Tuesday, January 6, 2009

Changing My Mind Part 2

Ok, as promised, I’m finally back. I don’t know about where you are living, but here it is raining Noah-style. I don’t think it’s ever going to stop! I mean, I know we have to make up for a drought and stuff, but do we have to do it all in one week?

I say all that just to tell you that I stopped by the auto parts store this morning to buy new windshield wipers for the van. As the extremely helpful young man was ringing me up, I started reading a package of windshield treatment wipes on display by the register. The claim made right there on the cover was too good to NOT wind up on the blog, so here it is: “Patented hydrophobic technology”. You can actually make your windshields afraid of water. No doubt.

Which leads me to my next question: If the technical term for rabies is hydrophobia, does using those wipes on your windshield automatically make your van rabid? Are there shots for that?

ANYway… I told you last time that the Lord has been changing the way I look at things, and I suppose that doesn’t preclude windshield treatments, right? Well, on a more serious note, He really has been changing my mind about a lot of things. I can’t even wait to get started telling you all about it, but I think I’ll have to break it up into a few more posts. Don’t worry, though, I’m finally back in my comfy little spot in Panera with my hot tea and muffin (blueberry today), bent on getting a couple of posts pounded out before I leave so you don’t have to wait around on me this time.
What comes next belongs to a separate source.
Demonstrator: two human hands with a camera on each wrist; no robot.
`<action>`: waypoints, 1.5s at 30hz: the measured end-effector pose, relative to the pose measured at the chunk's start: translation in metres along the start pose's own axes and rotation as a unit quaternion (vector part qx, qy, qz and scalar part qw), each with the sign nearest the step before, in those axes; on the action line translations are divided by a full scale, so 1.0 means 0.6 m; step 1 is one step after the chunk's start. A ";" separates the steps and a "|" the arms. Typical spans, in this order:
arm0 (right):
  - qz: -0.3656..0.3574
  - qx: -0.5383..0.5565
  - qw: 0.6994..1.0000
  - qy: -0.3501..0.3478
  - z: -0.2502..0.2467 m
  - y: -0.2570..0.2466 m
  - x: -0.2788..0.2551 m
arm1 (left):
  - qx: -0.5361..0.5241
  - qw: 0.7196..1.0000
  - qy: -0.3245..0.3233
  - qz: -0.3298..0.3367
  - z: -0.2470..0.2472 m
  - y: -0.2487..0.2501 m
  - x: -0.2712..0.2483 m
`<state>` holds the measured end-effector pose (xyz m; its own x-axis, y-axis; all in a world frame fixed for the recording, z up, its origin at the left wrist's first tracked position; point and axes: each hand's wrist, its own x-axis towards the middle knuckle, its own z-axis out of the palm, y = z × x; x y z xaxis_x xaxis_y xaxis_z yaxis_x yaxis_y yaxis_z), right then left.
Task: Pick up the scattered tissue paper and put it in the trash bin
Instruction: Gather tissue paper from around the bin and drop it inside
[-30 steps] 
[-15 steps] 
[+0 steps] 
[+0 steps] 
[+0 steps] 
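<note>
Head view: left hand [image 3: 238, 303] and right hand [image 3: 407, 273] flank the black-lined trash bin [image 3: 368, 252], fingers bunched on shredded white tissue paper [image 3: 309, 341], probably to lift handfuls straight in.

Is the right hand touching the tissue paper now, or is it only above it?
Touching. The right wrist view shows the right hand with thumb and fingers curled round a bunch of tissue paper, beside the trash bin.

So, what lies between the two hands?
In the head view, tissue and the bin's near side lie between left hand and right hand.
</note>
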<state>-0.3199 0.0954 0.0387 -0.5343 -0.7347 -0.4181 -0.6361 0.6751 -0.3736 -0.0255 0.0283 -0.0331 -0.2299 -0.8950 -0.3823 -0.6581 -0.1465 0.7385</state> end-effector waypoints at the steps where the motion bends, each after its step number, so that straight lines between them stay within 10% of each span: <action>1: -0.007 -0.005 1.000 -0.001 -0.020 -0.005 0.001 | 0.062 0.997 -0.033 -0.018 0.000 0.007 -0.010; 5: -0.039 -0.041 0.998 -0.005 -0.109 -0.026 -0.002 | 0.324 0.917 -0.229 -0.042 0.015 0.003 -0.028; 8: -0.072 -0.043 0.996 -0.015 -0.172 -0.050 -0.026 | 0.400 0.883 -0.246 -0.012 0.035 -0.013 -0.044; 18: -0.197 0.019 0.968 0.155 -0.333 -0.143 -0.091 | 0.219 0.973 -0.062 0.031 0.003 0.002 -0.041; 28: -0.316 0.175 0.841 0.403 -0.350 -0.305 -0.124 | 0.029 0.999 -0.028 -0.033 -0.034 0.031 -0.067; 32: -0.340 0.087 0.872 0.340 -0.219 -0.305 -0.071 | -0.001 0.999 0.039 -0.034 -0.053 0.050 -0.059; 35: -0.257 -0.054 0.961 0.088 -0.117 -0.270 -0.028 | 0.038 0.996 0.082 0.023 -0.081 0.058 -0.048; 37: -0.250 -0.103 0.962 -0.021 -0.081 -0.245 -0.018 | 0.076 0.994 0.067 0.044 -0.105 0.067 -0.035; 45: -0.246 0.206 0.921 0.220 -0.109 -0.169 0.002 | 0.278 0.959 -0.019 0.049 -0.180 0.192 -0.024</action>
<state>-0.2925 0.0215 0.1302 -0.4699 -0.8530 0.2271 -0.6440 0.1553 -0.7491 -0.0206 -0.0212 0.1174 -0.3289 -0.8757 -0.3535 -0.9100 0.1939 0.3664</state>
I’ll start back in by telling you about that verse that He re-showed me (if you don’t know what I’m talking about, I mentioned it at the end of my last post).

From the very infancy of my spiritual walk, I’ve clung to the words of Philippians 4:13: “I can do all things through him who gives me strength”. Every test in school, every trial in life, I’ve quoted that verse and held tight to all it implied in my heart. God can and will give me the drive and ability to make it through any task set before me. I mean, that’s what it says, right? And then I read it again the other day in context, and He changed my mind.
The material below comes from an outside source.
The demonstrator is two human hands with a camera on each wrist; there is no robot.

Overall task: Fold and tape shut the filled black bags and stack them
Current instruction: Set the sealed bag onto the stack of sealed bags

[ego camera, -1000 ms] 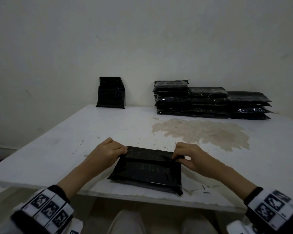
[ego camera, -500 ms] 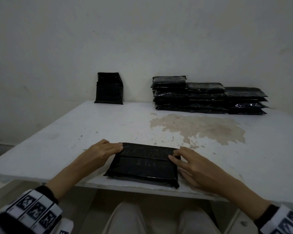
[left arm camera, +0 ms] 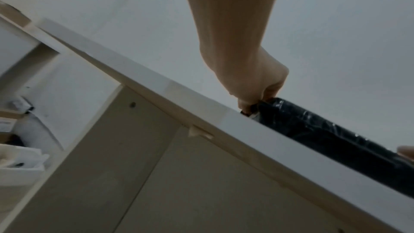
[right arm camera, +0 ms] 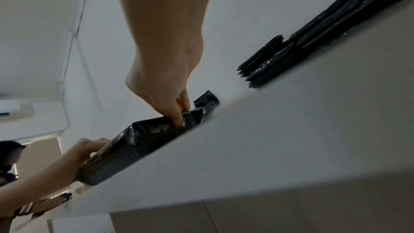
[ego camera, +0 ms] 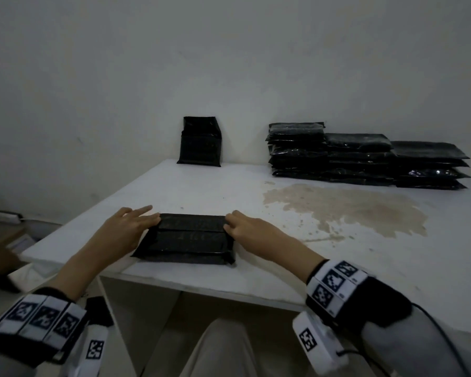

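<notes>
Between both hands, near the table (ego camera: 324, 257) edge, the bag (ego camera: 186, 238) is held.
Its long side runs left to right; the left hand (ego camera: 125, 231) and right hand (ego camera: 249, 228) are clamped on its ends.

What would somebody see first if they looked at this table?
Probably the black bag lying flat at the table's near edge, with the left hand and right hand holding its two ends. Next, the stacks of black bags against the wall at the far right, and one black bag standing upright at the far left. A big brownish stain marks the white table.
</notes>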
Contentment has been a theme in my life lately, so maybe that’s why it all struck me differently when I began reading just a few verses before the “famous” one: “…I have learned to be content whatever the circumstances. I know what it is to be in need, and I know what it is to have plenty. I have learned the secret of being content in any and every situation, whether well fed or hungry, whether living in plenty or in want. I can do everything though him who gives me strength.”
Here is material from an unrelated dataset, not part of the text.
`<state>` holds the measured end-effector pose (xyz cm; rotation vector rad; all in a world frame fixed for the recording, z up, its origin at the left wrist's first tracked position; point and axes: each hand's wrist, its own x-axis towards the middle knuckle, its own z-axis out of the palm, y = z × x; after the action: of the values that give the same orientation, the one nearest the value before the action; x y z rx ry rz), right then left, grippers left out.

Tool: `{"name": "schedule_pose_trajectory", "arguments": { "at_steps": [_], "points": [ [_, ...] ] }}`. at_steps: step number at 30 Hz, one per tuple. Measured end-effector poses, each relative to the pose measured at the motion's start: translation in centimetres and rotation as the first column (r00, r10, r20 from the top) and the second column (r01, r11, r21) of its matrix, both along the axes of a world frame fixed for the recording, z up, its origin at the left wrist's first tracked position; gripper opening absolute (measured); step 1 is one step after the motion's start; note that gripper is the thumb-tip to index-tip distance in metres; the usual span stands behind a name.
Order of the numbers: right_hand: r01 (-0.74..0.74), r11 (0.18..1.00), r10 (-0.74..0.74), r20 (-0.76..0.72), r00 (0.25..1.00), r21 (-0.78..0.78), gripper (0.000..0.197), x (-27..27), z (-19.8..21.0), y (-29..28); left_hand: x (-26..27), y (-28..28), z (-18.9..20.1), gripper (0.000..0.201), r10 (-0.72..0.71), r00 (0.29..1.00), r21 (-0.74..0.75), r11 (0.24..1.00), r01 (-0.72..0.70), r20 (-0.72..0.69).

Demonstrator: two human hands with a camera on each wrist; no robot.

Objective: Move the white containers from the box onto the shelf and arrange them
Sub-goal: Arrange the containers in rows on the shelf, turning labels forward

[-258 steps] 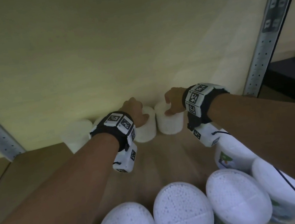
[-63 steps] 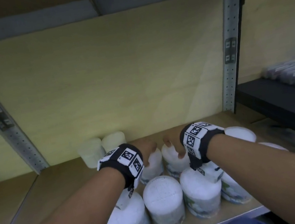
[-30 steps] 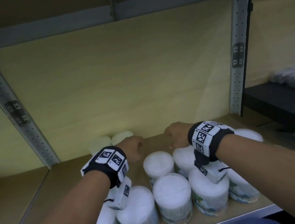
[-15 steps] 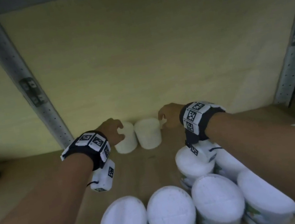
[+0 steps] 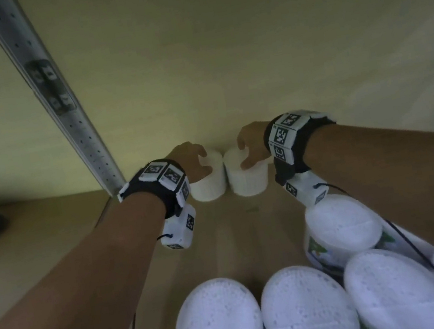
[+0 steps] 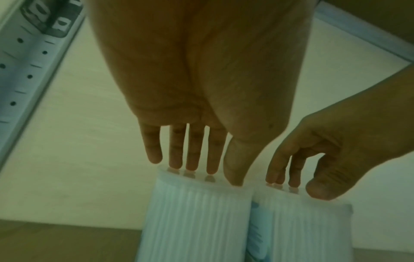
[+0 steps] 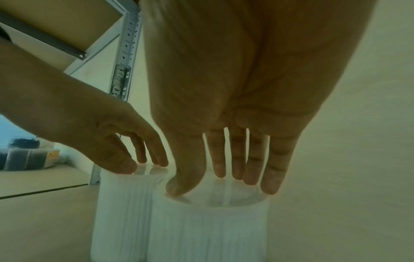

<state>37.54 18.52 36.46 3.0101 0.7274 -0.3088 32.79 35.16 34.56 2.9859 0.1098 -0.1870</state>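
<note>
Head: I see two ribbed white tubs, left tub [image 5: 207, 180] and right tub [image 5: 246, 176], touching at the far wall of the shelf [image 5: 239, 235].

Left wrist: left hand [image 6: 201, 88] has straight fingertips on the left tub's lid.

Right wrist: right hand [image 7: 235, 88] likewise, fingers relaxed, on the right tub.

Legible text: none. Wristbands [image 5: 164, 174] are showing coded square markers only; labels on the front containers [image 5: 339, 233] are reading too blurred.
</note>
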Motion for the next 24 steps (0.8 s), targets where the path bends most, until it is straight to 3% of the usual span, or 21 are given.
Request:
{"name": "schedule_pose_trajectory", "arguments": {
  "at_steps": [4,9,16,21,24],
  "points": [
    [0.006,1.0,-0.007,0.026,1.0,0.017,0.056,0.1,0.1,0.0,0.4,0.2,-0.3,0.048,-0.018,1.0,-0.002,1.0,0.018,0.016],
    [0.009,0.997,-0.012,-0.033,0.999,-0.075,0.062,0.4,-0.3,1.0,0.5,0.1,-0.3,0.047,-0.029,0.999,-0.006,1.0,0.029,0.031],
    [-0.079,0.991,0.076,-0.034,0.997,-0.109,0.056,0.0,0.4,0.5,0.3,0.4,-0.4,0.046,-0.025,0.999,-0.03,0.999,0.026,0.035],
    [-0.115,0.993,0.112,-0.114,0.987,-0.016,0.056,-0.4,1.0,-0.1,0.3,0.3,-0.7,0.044,-0.004,0.999,-0.046,0.999,0.006,0.034],
    [-0.097,0.995,0.096,-0.072,0.993,-0.01,0.048,-0.7,0.8,0.1,0.2,0.3,-0.7,0.043,0.004,0.999,-0.053,0.999,-0.002,0.032]
  ]
}}
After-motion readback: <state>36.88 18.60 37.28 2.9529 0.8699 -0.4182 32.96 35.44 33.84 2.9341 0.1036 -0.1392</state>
Oh how I am trying to learn that secret Paul! To have the strength to be happy with what I have – no more, no less. It’s a tough struggle for me, and I dare say that I’m not alone in it. And it’s really just as tough on one side of the spectrum as it is on the other. When we’re out of money, I’m all too aware of our needs and worry about how they will be met. When we have more money than we “need” (which doesn’t happen often in my opinion… but I have a feeling He’s going to change my mind about that too), I find myself consumed by my wants and the never-ending pursuit of “more”. It really is a struggle that only He can give me the strength to face. But I’m learning that I don’t call on Him nearly as often as I should in that area of my life.

So that’s where He began to change my mind a few weeks ago – by teaching me that contentment takes spiritual strength. I truly can be content in any and every financial circumstance through Him Who gives me strength. Given my incredible lack of words right now (in quality, not volume – I never have a problem with volume…) it probably doesn’t seem like much of a mental conversion, but it was the beginning of something huge – something that’s definitely not over.

God had a deep message for my heart the day I re-read that verse, but we all know that sometimes words alone just aren’t enough to get the point across. So to make it stick, He took me to Atlanta to see that you truly don’t have to own a thing to be unmistakably rich in this life.

(to be continued)



1 comment:

On Purpose said...

I look forward to hearing from Him through you!

May you feel loved, blessed and rich today my friend!